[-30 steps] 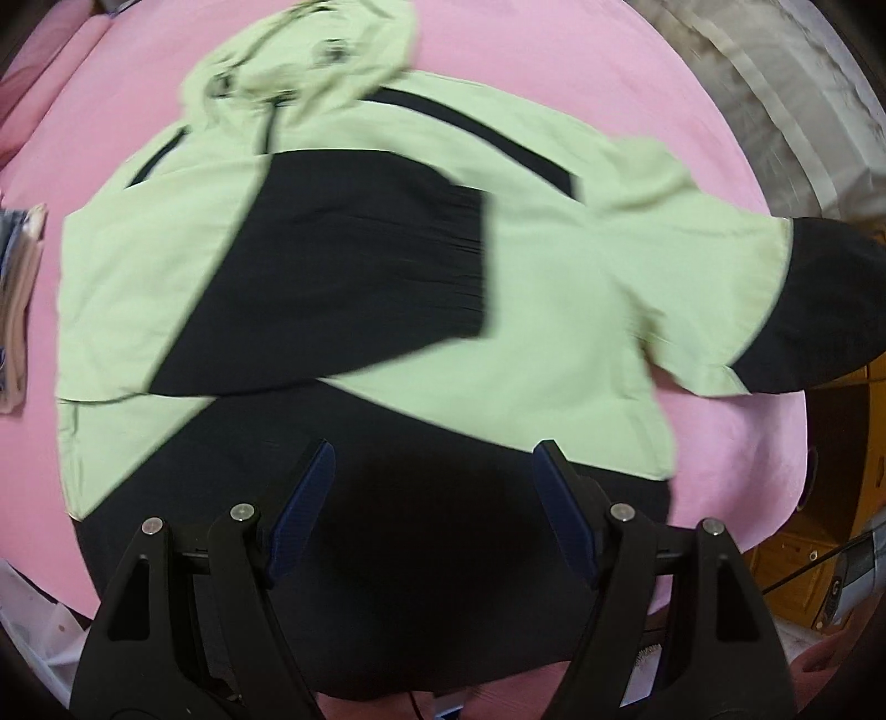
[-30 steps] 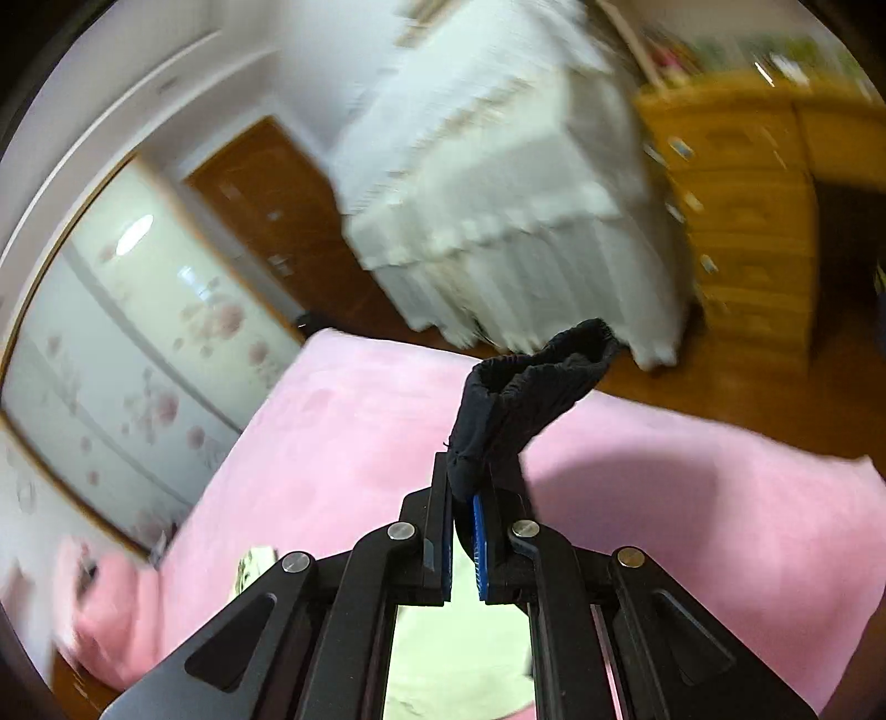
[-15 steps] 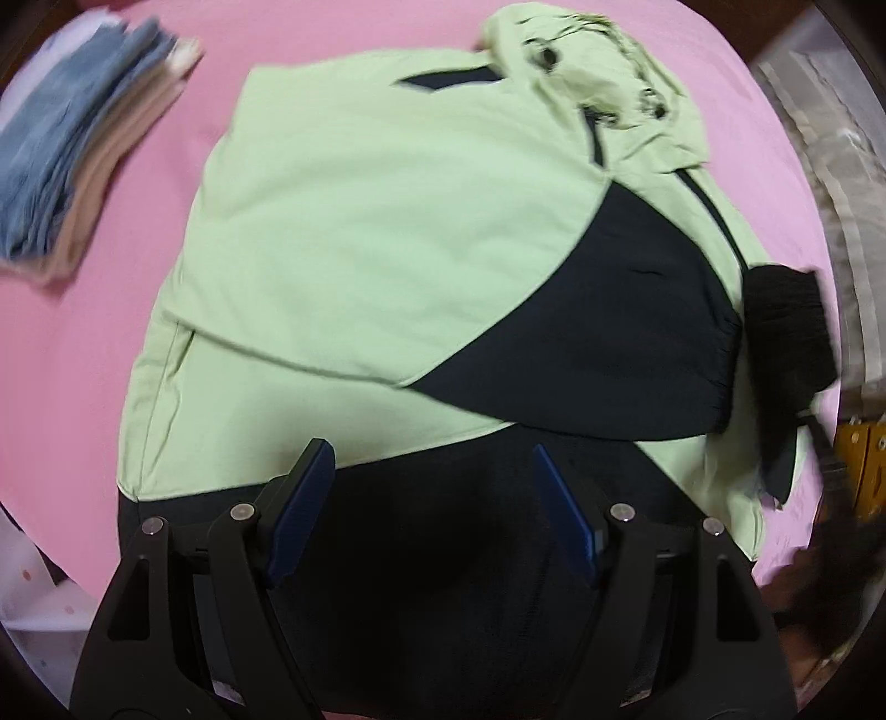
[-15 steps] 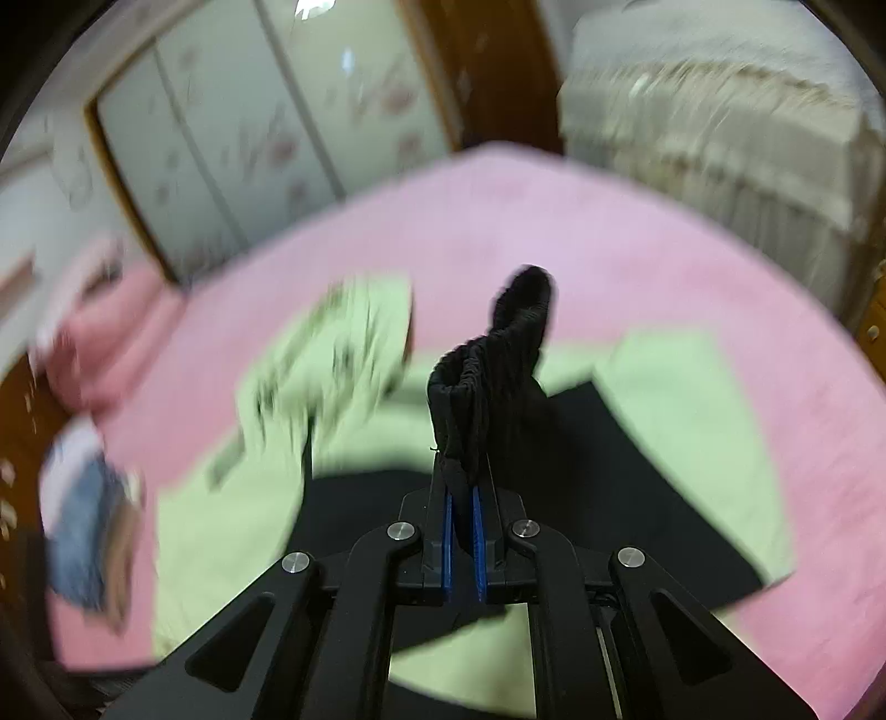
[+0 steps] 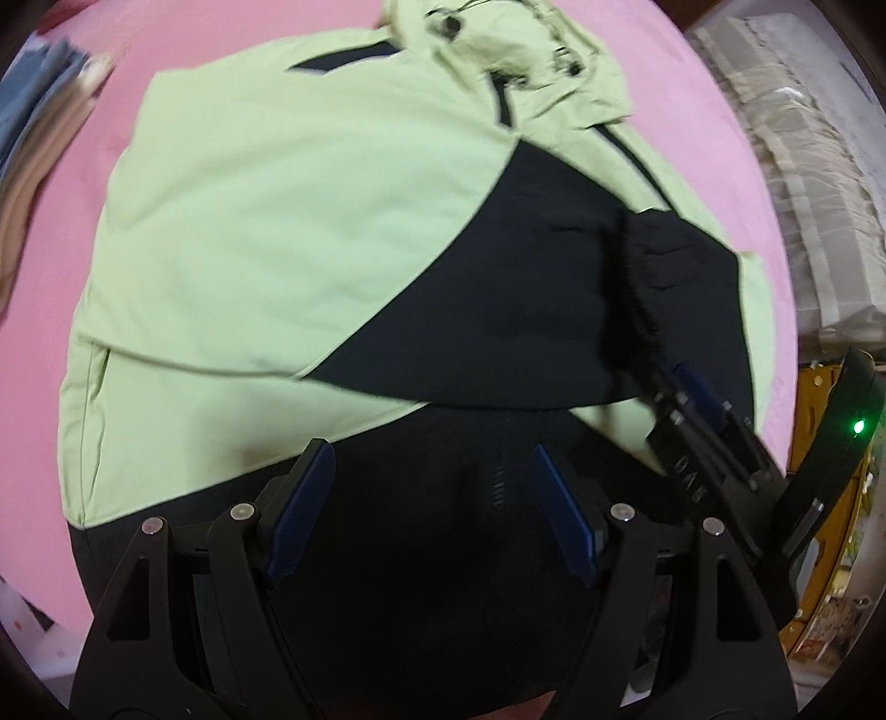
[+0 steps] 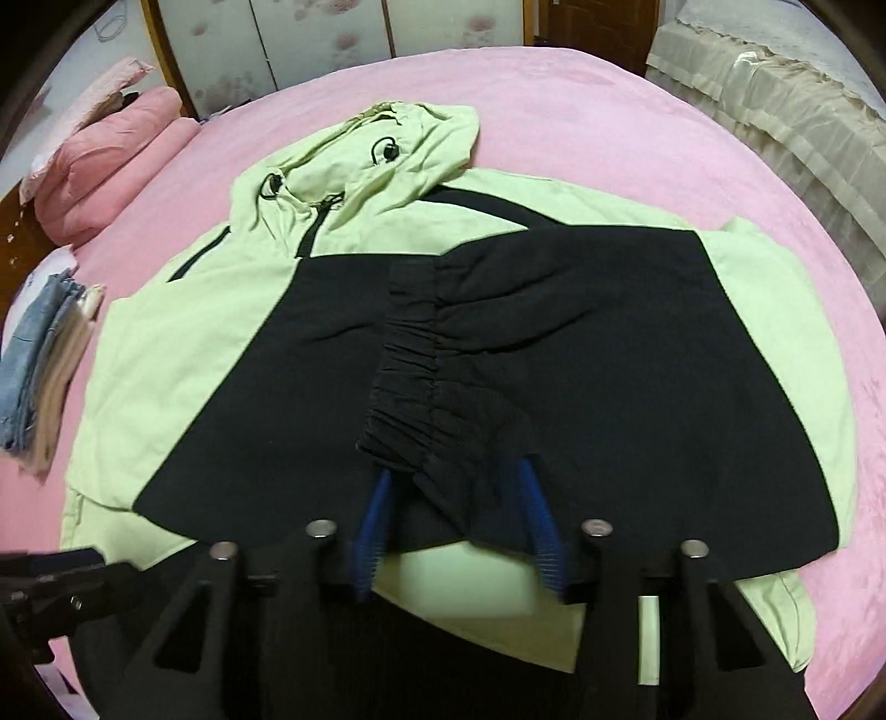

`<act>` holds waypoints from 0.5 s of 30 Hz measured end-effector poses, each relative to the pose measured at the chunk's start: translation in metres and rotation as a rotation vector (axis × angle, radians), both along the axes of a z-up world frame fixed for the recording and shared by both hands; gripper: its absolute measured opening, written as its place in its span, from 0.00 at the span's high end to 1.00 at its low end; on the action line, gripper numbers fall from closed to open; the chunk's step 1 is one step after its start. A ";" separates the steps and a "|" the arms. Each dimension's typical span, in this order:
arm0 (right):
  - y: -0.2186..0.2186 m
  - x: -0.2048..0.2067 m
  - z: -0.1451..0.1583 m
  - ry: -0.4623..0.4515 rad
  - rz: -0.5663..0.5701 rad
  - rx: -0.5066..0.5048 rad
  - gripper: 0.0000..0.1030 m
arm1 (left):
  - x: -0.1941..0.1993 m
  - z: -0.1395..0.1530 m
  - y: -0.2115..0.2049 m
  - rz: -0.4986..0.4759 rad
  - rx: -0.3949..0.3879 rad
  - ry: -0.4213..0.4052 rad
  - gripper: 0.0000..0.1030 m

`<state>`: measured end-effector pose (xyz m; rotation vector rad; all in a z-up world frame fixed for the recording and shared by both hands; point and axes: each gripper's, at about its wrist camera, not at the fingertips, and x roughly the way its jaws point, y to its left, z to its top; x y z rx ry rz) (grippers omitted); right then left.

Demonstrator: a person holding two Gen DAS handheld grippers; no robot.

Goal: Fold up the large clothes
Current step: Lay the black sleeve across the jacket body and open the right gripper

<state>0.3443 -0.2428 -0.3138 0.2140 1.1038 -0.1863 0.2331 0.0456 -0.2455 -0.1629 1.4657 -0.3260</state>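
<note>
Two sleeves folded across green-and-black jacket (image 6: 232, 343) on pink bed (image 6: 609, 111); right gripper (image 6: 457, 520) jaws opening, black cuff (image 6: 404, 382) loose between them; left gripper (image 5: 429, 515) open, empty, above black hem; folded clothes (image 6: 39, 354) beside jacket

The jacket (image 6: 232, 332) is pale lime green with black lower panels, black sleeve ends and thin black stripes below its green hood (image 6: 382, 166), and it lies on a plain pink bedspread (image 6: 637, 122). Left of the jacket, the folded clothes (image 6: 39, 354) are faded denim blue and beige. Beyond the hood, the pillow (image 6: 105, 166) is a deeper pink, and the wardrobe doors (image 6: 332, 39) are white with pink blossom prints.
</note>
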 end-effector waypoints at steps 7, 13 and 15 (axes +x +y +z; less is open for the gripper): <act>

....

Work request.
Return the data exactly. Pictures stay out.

Answer below.
[-30 steps] 
[-30 steps] 
[-15 steps] 
[-15 steps] 
[+0 steps] 
[+0 steps] 

`<act>` holds waypoints from 0.5 s of 30 Hz measured end-effector poses, each relative to the pose measured at the chunk's start: translation in metres and rotation as a rotation vector (axis × angle, radians), both along the axes of a z-up world frame fixed for the recording and shared by both hands; gripper: its absolute measured opening, written as its place in its span, from 0.00 at the span's high end to 1.00 at its low end; on the action line, gripper numbers fall from closed to open; the chunk's step 1 is one step after its start. A ";" separates the steps and a "|" the arms. Each dimension's typical span, in this order:
arm0 (right):
  - y: -0.2186..0.2186 m
  - x: -0.2048..0.2067 m
  - z: -0.1451..0.1583 m
  - ry: -0.4623..0.4515 rad
  - rz: -0.5663..0.5701 rad
  - rx: -0.5066..0.5048 rad
  - gripper: 0.0000..0.1030 m
arm1 (left):
  - x: -0.1941..0.1993 m
  - z: -0.1395..0.1530 m
  - y: -0.2115..0.2049 m
  - rz: -0.4986..0.4759 rad
  - rx: -0.3949..0.3879 rad
  - ry: -0.4213..0.4052 rad
  - gripper: 0.0000..0.1030 m

`<state>`: measured end-effector pose (xyz m; rotation vector rad; all in a z-up world frame fixed for the recording and shared by both hands; point and axes: each gripper's, at about its wrist camera, not at the fingertips, and x roughly the way its jaws point, y to its left, z to its top; x y z rx ry rz) (grippers omitted); right then left.

Demonstrator: a person holding two Gen DAS handheld grippers; no robot.

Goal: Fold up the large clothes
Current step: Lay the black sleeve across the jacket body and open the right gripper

<state>0.3443 -0.2428 -0.3138 0.2140 1.1038 -0.1863 0.2331 0.0456 -0.2455 -0.1629 1.4657 -0.3260</state>
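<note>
Two sleeves folded across green-and-black jacket (image 6: 232, 343) on pink bed (image 6: 609, 111); right gripper (image 6: 457, 520) jaws opening, black cuff (image 6: 404, 382) loose between them; left gripper (image 5: 429, 515) open, empty, above black hem; folded clothes (image 6: 39, 354) beside jacket

The jacket (image 6: 232, 332) is pale lime green with black lower panels, black sleeve ends and thin black stripes below its green hood (image 6: 382, 166), and it lies on a plain pink bedspread (image 6: 637, 122). Left of the jacket, the folded clothes (image 6: 39, 354) are faded denim blue and beige. Beyond the hood, the pillow (image 6: 105, 166) is a deeper pink, and the wardrobe doors (image 6: 332, 39) are white with pink blossom prints.
</note>
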 end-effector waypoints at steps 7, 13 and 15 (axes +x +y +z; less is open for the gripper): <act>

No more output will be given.